◆ **The task**
Each line of the material should be retyped without alteration.

╭──

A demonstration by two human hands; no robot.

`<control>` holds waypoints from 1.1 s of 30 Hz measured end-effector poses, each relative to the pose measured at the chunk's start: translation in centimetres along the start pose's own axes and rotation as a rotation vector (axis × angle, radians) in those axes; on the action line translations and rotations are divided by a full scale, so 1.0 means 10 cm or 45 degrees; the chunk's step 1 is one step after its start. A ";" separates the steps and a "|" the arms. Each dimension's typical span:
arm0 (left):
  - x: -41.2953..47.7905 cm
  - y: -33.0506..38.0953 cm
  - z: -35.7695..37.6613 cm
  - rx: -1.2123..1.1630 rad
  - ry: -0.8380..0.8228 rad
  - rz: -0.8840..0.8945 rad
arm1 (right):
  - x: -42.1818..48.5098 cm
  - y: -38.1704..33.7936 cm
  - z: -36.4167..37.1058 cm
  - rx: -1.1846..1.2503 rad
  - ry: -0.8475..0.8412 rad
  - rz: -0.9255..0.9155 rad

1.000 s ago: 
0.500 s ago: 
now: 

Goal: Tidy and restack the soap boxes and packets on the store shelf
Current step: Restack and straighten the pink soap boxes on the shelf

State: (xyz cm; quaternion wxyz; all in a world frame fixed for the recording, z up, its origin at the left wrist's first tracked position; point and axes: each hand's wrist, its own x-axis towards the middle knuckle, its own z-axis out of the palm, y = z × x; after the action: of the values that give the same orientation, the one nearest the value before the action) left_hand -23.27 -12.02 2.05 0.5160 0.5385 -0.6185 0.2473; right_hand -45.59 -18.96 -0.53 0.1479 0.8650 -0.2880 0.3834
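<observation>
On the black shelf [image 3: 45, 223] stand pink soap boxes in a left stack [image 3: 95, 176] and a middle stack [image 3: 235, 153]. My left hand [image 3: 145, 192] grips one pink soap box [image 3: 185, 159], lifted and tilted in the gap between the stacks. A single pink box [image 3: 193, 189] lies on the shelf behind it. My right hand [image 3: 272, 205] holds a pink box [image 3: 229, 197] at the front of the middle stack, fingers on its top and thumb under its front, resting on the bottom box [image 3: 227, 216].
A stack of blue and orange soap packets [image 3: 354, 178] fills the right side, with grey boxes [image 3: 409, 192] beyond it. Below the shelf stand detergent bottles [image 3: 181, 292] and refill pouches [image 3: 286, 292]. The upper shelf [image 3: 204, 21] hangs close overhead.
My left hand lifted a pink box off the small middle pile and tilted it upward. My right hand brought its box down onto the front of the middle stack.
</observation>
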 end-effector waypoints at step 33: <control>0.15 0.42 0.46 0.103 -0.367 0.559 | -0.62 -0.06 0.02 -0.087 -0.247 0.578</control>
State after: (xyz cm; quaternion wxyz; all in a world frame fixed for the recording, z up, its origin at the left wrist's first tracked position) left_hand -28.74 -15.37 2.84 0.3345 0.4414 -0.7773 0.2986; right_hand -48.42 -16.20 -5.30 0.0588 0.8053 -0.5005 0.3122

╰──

◆ **Written reply**
A demonstration by two human hands; no robot.

`<control>` holds waypoints from 1.1 s of 30 Hz measured end-effector poses, each relative to the pose measured at the chunk's start: translation in centimetres along the start pose's own axes and rotation as a rotation vector (axis × angle, radians) in those axes; on the action line translations and rotations are divided by a full scale, so 1.0 means 10 cm or 45 degrees; the chunk's step 1 is one step after its start. A ";" separates the steps and a "|" the arms. Each dimension's typical span:
arm0 (left):
  - x: -41.2953..47.7905 cm
  - y: -33.0506..38.0953 cm
  - z: -35.7695..37.6613 cm
  - rx: -1.2123..1.1630 rad
  - ry: -0.8380..0.8228 rad
  - rz: -0.8840..0.8945 rad
arm1 (right):
  - x: -42.1818..48.5098 cm
  - y: -38.1704..33.7936 cm
  - z: -36.4167..37.1058 cm
  - rx: -1.1846..1.2503 rad
  - ry: -0.8475..0.8412 rad
  - rz: -0.9255..0.9155 rad

1.000 s ago: 
0.500 s ago: 
now: 

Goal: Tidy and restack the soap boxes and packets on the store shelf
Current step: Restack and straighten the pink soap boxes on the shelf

State: (xyz cm; quaternion wxyz; all in a world frame fixed for the recording, z up, its origin at the left wrist's first tracked position; point and axes: each hand's wrist, its own x-axis towards the middle knuckle, its own z-axis out of the palm, y = z × x; after the action: of the values that give the same orientation, the one nearest the value before the action) left_hand -23.27 -12.02 2.05 0.5160 0.5385 -0.6185 0.2473; right_hand -45.59 -18.96 -0.53 0.1479 0.8650 -0.2880 0.3834
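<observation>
On the black shelf [image 3: 45, 223] stand pink soap boxes in a left stack [image 3: 95, 176] and a middle stack [image 3: 235, 153]. My left hand [image 3: 145, 192] grips one pink soap box [image 3: 185, 159], lifted and tilted in the gap between the stacks. A single pink box [image 3: 193, 189] lies on the shelf behind it. My right hand [image 3: 272, 205] holds a pink box [image 3: 229, 197] at the front of the middle stack, fingers on its top and thumb under its front, resting on the bottom box [image 3: 227, 216].
A stack of blue and orange soap packets [image 3: 354, 178] fills the right side, with grey boxes [image 3: 409, 192] beyond it. Below the shelf stand detergent bottles [image 3: 181, 292] and refill pouches [image 3: 286, 292]. The upper shelf [image 3: 204, 21] hangs close overhead.
My left hand lifted a pink box off the small middle pile and tilted it upward. My right hand brought its box down onto the front of the middle stack.
</observation>
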 end-effector waypoints at step 33: <control>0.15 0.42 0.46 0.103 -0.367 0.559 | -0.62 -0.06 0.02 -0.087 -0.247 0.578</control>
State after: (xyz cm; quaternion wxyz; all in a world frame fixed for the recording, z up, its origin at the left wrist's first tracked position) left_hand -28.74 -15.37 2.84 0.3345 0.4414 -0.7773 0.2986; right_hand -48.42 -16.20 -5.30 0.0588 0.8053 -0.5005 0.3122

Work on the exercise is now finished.